Information provided:
━━━━━━━━━━━━━━━━━━━━
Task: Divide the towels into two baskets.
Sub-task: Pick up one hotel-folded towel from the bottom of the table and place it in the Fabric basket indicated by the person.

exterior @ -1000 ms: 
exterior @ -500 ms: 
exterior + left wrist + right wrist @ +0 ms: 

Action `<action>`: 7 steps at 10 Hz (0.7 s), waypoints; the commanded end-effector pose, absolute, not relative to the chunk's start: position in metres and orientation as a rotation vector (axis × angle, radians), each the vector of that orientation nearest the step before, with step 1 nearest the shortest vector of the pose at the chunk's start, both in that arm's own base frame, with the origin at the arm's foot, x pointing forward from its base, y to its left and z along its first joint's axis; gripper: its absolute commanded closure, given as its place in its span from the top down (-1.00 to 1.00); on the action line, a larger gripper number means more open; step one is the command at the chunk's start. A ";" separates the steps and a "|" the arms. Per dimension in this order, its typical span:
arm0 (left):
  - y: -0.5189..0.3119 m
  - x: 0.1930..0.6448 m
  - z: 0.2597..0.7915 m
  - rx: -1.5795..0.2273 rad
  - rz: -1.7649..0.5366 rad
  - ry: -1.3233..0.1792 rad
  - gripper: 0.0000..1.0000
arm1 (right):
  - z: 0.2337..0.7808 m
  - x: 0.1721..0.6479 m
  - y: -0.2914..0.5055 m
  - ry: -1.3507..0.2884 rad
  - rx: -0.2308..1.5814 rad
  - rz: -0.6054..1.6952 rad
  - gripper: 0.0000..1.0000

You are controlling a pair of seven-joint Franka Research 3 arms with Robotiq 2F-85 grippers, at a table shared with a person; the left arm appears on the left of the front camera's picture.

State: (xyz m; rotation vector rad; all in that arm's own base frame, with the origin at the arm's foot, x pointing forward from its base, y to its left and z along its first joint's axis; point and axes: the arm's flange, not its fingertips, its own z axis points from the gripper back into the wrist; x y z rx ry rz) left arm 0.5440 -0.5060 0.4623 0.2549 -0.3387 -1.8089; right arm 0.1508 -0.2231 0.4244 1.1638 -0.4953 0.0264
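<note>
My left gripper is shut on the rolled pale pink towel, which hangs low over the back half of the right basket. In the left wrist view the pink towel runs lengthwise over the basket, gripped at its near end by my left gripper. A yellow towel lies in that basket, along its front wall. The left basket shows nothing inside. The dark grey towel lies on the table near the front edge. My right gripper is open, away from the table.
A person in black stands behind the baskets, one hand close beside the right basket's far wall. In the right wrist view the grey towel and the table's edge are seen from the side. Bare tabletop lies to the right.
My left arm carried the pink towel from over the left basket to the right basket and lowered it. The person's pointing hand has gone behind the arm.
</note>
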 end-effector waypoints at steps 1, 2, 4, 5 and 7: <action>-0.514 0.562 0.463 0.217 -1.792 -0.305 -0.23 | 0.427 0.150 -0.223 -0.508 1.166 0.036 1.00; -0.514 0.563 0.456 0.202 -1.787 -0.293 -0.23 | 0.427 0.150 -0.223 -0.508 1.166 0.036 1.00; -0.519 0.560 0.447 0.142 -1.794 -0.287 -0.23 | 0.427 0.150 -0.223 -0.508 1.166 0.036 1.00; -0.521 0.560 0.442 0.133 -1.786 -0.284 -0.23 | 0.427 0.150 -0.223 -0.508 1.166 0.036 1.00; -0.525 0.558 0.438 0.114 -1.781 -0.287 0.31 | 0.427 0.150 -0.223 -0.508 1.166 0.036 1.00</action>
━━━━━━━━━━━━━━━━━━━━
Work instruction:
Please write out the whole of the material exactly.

Task solution:
Task: Divide the towels into two baskets.
Sub-task: Pick up one hotel-folded towel from the bottom of the table and place it in the Fabric basket indicated by the person.

exterior @ -1000 ms: 
exterior @ -500 ms: 
exterior + left wrist + right wrist @ +0 ms: 

Action `<action>`: 7 steps at 10 Hz (0.7 s), waypoints; the commanded end-effector pose, absolute, not relative to the chunk's start: position in metres and orientation as a rotation vector (axis × angle, radians), each the vector of that orientation nearest the step before, with step 1 nearest the shortest vector of the pose at the chunk's start, both in that arm's own base frame, with the origin at the arm's foot, x pointing forward from its base, y to its left and z along its first joint's axis; gripper: its absolute commanded closure, given as its place in its span from the top down (-1.00 to 1.00); on the action line, a larger gripper number means more open; step one is the command at the chunk's start. A ";" separates the steps and a "|" the arms. Per dimension in this order, its typical span:
arm0 (left):
  - y: -0.5189..0.3119 m
  - x: 0.1930..0.6448 m
  - z: 0.2597..0.7915 m
  - rx: -1.5795..0.2273 rad
  - rz: -1.7649..0.5366 rad
  - ry: -1.3233..0.1792 rad
  - gripper: 0.0000..1.0000
arm1 (right):
  - z: 0.2337..0.7808 m
  - x: 0.1721..0.6479 m
  - y: -0.2914..0.5055 m
  - ry: -1.3507..0.2884 rad
  - rx: -0.2308..1.5814 rad
  - rz: -0.6054..1.6952 rad
  - gripper: 0.0000..1.0000

You are controlling a pair of seven-joint Franka Research 3 arms with Robotiq 2F-85 grippers, at a table shared with a person; the left arm appears on the left of the front camera's picture.

State: (xyz m; rotation vector rad; all in that arm's own base frame, with the origin at the arm's foot, x pointing forward from its base, y to its left and z along its first joint's axis; point and axes: the arm's flange, not its fingertips, its own z axis points from the gripper back into the wrist; x y z rx ry rz) left arm 0.5440 -0.5060 0.4623 0.2549 -0.3387 -1.8089; right arm 0.1508 -0.2231 0.4244 1.1638 -0.4953 0.0264
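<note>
My left gripper is shut on the rolled pale pink towel, which hangs low over the back half of the right basket. In the left wrist view the pink towel runs lengthwise over the basket, gripped at its near end by my left gripper. A yellow towel lies in that basket, along its front wall. The left basket shows nothing inside. The dark grey towel lies on the table near the front edge. My right gripper is open, away from the table.
A person in black stands behind the baskets, one hand close beside the right basket's far wall. In the right wrist view the grey towel and the table's edge are seen from the side. Bare tabletop lies to the right.
My left arm carried the pink towel from over the left basket to the right basket and lowered it. The person's pointing hand has gone behind the arm.
</note>
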 end-effector waypoints at steps 1, 2, 4, 5 and 7: <action>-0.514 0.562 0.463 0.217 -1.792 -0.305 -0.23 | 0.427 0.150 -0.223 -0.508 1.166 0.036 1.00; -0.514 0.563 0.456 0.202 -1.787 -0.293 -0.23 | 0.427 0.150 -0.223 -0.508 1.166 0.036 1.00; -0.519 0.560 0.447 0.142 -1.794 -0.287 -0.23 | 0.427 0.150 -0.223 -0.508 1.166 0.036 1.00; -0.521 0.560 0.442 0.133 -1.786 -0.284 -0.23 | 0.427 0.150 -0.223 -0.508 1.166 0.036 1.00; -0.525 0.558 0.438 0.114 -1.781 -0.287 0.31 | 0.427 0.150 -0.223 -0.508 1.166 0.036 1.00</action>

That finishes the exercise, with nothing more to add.